Background/aim: Lung cancer, a predominant contributor to cancer mortality, is characterized by diverse etiological factors, including tobacco smoking and genetic susceptibilities. Despite advancements, particularly in nonsmall-cell lung cancer (NSCLC), therapeutic options for lung squamous cell carcinoma (LUSC) are limited. Transposable elements (TEs) and their regulatory proteins, such as tigger transposable element derived (TIGD) family proteins, have been implicated in cancer development. TIGD1, upregulated in various cancers, including LUSC, lacks a defined function. The aim of our study was to elucidate the biological functions, associated pathways, and interacting proteins of TIGD1.

Materials and methods: The GSE229260 microarray dataset was investigated using the GEO2R tool to identify the differentially expressed genes (DEGs) in TIGD1 silenced in A549 lung cancer cells in contrast to controls. Enrichment analyses and protein-protein interaction (PPI) network construction were performed to uncover key pathways using KEGG and STRING analyses. Hub genes were determined through the intersection of DEGs with lung cancer-related genes via Cytoscape software and the cytoHubba plug-in, and their functions were analyzed. Immune and stromal scores of hub genes were also evaluated using the ESTIMATE algorithm.
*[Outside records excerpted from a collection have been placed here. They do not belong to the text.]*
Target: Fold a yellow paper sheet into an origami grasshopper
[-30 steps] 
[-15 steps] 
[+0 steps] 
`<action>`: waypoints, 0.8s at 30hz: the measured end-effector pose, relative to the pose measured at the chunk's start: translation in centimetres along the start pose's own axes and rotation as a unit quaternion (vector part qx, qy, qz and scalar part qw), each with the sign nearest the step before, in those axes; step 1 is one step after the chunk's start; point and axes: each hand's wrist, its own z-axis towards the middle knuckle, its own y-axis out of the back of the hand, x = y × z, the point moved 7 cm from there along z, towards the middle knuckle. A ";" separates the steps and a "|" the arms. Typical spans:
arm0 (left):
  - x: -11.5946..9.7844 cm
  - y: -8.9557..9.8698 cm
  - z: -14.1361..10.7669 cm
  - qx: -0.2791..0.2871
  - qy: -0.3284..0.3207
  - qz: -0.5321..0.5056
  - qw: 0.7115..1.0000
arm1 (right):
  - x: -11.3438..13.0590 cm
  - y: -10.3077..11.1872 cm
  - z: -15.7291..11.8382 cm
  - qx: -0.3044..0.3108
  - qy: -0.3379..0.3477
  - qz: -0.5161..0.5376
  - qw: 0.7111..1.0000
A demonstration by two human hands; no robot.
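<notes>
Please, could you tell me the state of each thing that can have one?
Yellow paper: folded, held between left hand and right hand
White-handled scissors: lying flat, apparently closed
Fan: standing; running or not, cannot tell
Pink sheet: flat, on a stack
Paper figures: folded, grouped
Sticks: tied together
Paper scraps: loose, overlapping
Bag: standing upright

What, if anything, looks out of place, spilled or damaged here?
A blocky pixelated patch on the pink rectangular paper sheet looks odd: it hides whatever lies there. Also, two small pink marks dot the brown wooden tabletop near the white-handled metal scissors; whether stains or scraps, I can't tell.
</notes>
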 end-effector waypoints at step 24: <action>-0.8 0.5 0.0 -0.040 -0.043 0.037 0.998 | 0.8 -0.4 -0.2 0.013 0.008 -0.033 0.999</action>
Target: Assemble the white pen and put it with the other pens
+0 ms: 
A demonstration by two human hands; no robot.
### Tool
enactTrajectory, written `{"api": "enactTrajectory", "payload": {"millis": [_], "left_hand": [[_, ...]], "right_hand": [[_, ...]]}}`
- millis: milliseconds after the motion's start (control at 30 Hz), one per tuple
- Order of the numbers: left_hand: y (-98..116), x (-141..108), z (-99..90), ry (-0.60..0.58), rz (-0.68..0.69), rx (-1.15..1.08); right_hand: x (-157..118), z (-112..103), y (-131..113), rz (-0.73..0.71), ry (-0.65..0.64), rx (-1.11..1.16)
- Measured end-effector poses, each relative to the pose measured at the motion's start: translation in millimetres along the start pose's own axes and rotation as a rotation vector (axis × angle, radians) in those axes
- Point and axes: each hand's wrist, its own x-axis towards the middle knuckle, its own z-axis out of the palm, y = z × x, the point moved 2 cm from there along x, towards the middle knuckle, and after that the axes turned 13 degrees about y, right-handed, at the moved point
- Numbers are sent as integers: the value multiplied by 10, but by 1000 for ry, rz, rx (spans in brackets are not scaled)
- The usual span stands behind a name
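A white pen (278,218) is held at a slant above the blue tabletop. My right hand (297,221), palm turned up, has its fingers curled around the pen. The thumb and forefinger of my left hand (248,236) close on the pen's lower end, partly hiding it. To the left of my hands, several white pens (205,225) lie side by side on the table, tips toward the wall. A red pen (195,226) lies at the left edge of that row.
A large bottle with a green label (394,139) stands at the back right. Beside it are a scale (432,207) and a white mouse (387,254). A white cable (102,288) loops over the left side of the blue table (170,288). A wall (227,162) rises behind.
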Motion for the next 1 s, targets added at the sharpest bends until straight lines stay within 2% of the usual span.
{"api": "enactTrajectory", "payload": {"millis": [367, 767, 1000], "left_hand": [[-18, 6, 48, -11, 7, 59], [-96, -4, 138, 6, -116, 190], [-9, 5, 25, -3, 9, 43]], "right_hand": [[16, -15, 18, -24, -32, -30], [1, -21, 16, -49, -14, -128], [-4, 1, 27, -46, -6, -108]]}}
Results: Analyzing microarray data from TIGD1-silenced A549 NSCLC cells, a total of 13 upregulated DEGs and 1 downregulated DEGs were identified. The TIGD1-associated DEGs revealed significant involvement in crucial molecular pathways, including the PI3K/AKT, FOXO, and p53 signaling pathways. The hub genes AKT1, BRAF, SRC, GAPDH, CCND1, CDKN2A, CTNNB1, KRAS, MYC, and TP53 emerged as central regulators of cell proliferation, apoptosis, and protein metabolism. The hub genes exhibited negative correlations with immune and stromal components in the tumor microenvironment, suggesting their potential as biomarkers for lung cancer therapy.

Conclusion: This study elucidates the potential functions of TIGD1 in lung cancer and identifies promising biomarker candidates associated with TIGD1 gene expression, presenting potential therapeutic targets for lung cancer therapies.